What a load of s**t! My niece was always excited when we came to get her be it my sister, me, my mum or dad, anyone for that matter.. 
My girls go in and say bye mummy and then when I come and get them they come running for a cuddle.. Honestly! What a load of garbage!


----------



## Szaffi

Laura2919 said:


> ocean_pearl said:
> 
> 
> 
> 
> 
> Szaffi said:
> 
> 
> 
> 
> 
> ocean_pearl said:
> 
> 
> Alot of the children who are fulltime arent even happy to see their parents when they come to get them, they're more attached to us since they're with us mon-fri 8am-6pm, the preschool is basically their home!
> 
> I think this is an utterly cruel thing to say!Click to expand...
> 
> Not cruel, just truthful. They dont go to their parents and sometimes cry when they come, its very upsetting to see actually, i wasnt being judgemental or anything, this is just things i have observed working there over 4 yearsClick to expand...
> 
> What a load of s**t! My niece was always excited when we came to get her be it my sister, me, my mum or dad, anyone for that matter..
> My girls go in and say bye mummy and then when I come and get them they come running for a cuddle.. Honestly! What a load of garbage!Click to expand...

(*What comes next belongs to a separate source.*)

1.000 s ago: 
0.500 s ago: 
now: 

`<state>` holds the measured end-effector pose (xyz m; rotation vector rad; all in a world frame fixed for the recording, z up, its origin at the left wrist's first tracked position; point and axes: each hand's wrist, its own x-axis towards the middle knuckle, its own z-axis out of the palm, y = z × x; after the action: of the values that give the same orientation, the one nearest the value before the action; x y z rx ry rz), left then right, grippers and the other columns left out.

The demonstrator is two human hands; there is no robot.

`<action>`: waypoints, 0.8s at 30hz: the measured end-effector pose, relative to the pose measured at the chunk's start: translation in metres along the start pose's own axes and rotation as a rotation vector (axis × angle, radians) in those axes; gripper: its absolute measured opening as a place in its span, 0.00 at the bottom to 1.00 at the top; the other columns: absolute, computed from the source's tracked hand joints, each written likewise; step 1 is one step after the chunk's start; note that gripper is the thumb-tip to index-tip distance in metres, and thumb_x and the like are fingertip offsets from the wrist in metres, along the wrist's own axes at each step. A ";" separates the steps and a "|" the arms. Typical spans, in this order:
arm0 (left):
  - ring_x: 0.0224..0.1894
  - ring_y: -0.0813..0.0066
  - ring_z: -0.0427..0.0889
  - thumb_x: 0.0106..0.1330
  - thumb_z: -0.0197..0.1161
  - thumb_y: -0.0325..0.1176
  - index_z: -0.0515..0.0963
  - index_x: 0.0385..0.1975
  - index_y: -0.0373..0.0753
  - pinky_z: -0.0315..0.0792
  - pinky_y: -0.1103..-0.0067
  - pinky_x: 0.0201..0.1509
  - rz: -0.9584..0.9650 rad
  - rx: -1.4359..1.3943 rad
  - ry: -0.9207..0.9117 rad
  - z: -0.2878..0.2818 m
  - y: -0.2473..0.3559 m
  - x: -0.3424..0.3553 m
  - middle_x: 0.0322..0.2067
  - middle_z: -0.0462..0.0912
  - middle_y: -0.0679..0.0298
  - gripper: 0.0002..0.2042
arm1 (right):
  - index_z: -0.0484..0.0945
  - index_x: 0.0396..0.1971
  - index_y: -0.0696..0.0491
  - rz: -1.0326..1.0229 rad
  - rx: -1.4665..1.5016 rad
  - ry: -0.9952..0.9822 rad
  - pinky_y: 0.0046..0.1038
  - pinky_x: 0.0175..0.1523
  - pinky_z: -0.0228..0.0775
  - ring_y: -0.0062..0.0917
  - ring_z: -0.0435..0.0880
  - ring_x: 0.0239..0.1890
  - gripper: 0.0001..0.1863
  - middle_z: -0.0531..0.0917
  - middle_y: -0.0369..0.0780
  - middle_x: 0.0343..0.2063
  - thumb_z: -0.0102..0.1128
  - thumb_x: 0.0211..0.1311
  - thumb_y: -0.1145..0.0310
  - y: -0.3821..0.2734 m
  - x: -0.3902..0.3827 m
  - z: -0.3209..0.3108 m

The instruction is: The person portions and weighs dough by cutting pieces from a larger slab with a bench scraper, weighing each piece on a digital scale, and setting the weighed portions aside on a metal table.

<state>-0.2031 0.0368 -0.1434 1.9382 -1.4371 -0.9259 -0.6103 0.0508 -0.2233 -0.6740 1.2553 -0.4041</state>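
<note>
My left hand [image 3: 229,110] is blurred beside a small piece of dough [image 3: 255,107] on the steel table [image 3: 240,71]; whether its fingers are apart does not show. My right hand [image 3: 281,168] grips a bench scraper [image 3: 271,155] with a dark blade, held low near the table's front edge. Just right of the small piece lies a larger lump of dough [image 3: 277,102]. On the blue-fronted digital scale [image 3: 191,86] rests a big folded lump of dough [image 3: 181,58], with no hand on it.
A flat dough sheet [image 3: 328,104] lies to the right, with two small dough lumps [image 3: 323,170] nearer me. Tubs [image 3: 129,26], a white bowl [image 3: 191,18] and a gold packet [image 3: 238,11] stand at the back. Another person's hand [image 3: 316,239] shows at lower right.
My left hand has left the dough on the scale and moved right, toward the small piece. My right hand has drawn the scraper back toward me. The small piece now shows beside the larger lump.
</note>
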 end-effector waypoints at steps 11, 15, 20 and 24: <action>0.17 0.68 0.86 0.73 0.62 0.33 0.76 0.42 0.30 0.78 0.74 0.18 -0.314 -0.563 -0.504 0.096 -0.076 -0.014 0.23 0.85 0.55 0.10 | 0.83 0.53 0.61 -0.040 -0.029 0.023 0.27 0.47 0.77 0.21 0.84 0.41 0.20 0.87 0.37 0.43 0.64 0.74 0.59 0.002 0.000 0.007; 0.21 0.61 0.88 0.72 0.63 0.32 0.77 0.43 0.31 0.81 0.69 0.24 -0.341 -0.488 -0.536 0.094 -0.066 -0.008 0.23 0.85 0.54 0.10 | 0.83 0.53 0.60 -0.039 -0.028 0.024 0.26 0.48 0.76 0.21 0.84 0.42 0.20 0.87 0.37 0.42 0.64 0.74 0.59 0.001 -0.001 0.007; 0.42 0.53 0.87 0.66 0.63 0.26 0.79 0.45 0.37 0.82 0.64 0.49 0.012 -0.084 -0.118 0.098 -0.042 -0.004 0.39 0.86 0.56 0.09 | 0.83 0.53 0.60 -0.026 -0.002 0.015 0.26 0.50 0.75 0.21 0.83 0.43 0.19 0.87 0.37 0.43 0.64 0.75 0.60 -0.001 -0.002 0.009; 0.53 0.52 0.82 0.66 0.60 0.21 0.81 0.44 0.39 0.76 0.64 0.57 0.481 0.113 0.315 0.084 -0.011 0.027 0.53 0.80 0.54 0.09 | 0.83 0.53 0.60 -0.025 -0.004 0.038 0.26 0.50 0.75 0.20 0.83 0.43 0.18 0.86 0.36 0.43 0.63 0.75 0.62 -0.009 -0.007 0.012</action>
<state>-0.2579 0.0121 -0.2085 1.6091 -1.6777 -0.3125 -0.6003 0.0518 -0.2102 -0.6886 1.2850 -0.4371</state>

Ocean pearl, you do sound very judgemental certainly. I've never had this happen with my girl, and never seen any other babies in our nursery not happy about their parents picking them up. I'm sure kids may be grumpy when they are tired, and they can get attached to secondary care-givers (if they are any good), but their parents are their parents even if they have to put them into nursery.


----------



## polo_princess

I don't think it meant to be a "young mums" thing but it came across like it. You will all know about nursery politics and how certain groups of mums, be it young/old/fat/thin whatever, get looked down on by other mums so it's hard not to automatically jump on the defensive where this topic is concerned.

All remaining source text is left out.